Conseil absurde (Verhaeren)

Poèmes (IIe série)Société du Mercure de France (p. 93-95).

CONSEIL ABSURDE


Autant que moi malade et veule, as-tu goûté
Quand ton être ployait sous les fièvres brandies,
Quand tu mâchais l’orviétan des maladies,
Le coupable conseil de l’inutilité ?

Et doux soleil qui baise un œil éteint d’aveugle ?
Et fleur venue an tard décembral de l’hiver ?
Et plume d’oiselet soufflée au vent de fer ?
Et neutre et vide écho vers la taure qui meugle ?


Ô les rêves du rien, en un cerveau mordu
D’impossible ! s’aimer, dans son effort qui leurre !
Se construire, pour la détruire, une demeure !
Et se cueillir, pour le jeter, un fruit tendu !

Hommes tristes, ceux-là qui croient à leur génie
Et fous ! et qui peinent, sereins de vanité ;
Mais toi, qui t’es instruit de ta futilité,
Aime ton vain désir pour sa toute ironie.

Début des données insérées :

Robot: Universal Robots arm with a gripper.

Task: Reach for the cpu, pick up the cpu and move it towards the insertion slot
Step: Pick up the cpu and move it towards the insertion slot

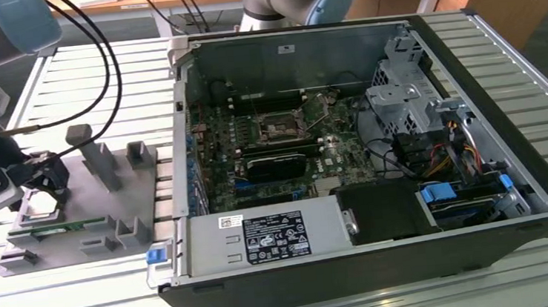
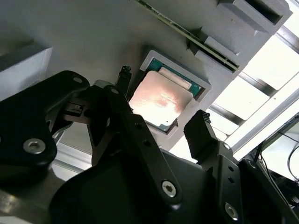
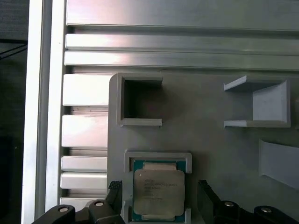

Regarde en toi, l’illusion de l’univers
Danser ; le monde entier est du monde la dupe ;
Agis gratuitement et sans remords ; occupe
Ta vie absurde à se moquer de son revers.

Songe à ces lys royaux, à ces roses ducales,
Fiers d’eux-mêmes et qui fleurissent, à l’écart,
Dans un jardin, usé de siècles, quelque part,
Et n’ont jamais courbé leurs tiges verticales.


Inutiles pourtant, inutiles et vains,
Parfumé demain perdus, corolles demain mortes,
Et personne pour s’en venir ouvrir les portes
Et les faire servir au pâle orgueil des mains.